Given the records below, transcribe each of them exactly.

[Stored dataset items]
------------------------------------------------
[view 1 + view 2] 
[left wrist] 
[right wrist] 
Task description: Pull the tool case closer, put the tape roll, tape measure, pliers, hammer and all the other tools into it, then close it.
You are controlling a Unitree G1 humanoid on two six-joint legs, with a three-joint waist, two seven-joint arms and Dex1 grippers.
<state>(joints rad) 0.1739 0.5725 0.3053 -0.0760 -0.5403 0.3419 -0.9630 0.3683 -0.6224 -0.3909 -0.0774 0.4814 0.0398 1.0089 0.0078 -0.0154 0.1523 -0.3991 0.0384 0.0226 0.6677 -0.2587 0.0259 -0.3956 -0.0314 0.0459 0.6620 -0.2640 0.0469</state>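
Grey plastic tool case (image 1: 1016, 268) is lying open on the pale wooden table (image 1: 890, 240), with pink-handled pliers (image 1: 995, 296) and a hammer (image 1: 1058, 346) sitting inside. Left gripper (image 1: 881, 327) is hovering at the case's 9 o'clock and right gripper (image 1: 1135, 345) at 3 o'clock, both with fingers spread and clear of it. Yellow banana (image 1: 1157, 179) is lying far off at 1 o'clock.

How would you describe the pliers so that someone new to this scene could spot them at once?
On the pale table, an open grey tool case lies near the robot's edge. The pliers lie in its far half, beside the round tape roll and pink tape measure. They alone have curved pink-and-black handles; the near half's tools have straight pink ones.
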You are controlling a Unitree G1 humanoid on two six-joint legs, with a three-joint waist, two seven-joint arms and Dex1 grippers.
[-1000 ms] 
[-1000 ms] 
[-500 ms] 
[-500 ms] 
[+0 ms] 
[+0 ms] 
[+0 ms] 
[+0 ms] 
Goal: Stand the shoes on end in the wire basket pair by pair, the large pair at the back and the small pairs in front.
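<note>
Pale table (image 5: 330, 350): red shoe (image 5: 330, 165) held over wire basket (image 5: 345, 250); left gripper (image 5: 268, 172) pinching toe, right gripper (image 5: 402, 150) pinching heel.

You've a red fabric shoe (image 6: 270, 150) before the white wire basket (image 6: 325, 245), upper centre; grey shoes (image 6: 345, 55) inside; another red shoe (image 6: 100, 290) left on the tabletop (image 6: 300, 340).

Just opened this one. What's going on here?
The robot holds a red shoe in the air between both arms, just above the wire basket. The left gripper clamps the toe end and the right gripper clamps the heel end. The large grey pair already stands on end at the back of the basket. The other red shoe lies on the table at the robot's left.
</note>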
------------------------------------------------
■ **Written answer**
[view 1 + view 2] 
[left wrist] 
[right wrist] 
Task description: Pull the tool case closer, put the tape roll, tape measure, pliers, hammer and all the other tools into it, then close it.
You are controlling a Unitree G1 humanoid on two six-joint legs, with a three-joint waist, two seven-joint arms and Dex1 grippers.
<state>(joints rad) 0.1739 0.5725 0.3053 -0.0760 -0.5403 0.3419 -0.9630 0.3683 -0.6224 -0.3909 -0.0774 0.4814 0.0398 1.0089 0.0078 -0.0154 0.1523 -0.3991 0.0384 0.0226 0.6677 -0.2587 0.0259 -0.3956 -0.0314 0.0459 0.6620 -0.2640 0.0469</state>
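Grey plastic tool case (image 1: 1016, 268) is lying open on the pale wooden table (image 1: 890, 240), with pink-handled pliers (image 1: 995, 296) and a hammer (image 1: 1058, 346) sitting inside. Left gripper (image 1: 881, 327) is hovering at the case's 9 o'clock and right gripper (image 1: 1135, 345) at 3 o'clock, both with fingers spread and clear of it. Yellow banana (image 1: 1157, 179) is lying far off at 1 o'clock.

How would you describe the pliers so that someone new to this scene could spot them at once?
On the pale table, an open grey tool case lies near the robot's edge. The pliers lie in its far half, beside the round tape roll and pink tape measure. They alone have curved pink-and-black handles; the near half's tools have straight pink ones.
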You are controlling a Unitree G1 humanoid on two six-joint legs, with a three-joint waist, two seven-joint arms and Dex1 grippers.
[-1000 ms] 
[-1000 ms] 
[-500 ms] 
[-500 ms] 
[+0 ms] 
[+0 ms] 
[+0 ms] 
[+0 ms] 
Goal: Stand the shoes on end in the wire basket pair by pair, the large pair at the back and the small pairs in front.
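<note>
Pale table (image 5: 330, 350): red shoe (image 5: 330, 165) held over wire basket (image 5: 345, 250); left gripper (image 5: 268, 172) pinching toe, right gripper (image 5: 402, 150) pinching heel.

You've a red fabric shoe (image 6: 270, 150) before the white wire basket (image 6: 325, 245), upper centre; grey shoes (image 6: 345, 55) inside; another red shoe (image 6: 100, 290) left on the tabletop (image 6: 300, 340).

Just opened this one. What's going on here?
The robot holds a red shoe in the air between both arms, just above the wire basket. The left gripper clamps the toe end and the right gripper clamps the heel end. The large grey pair already stands on end at the back of the basket. The other red shoe lies on the table at the robot's left.
</note>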

Nothing else is part of this exercise.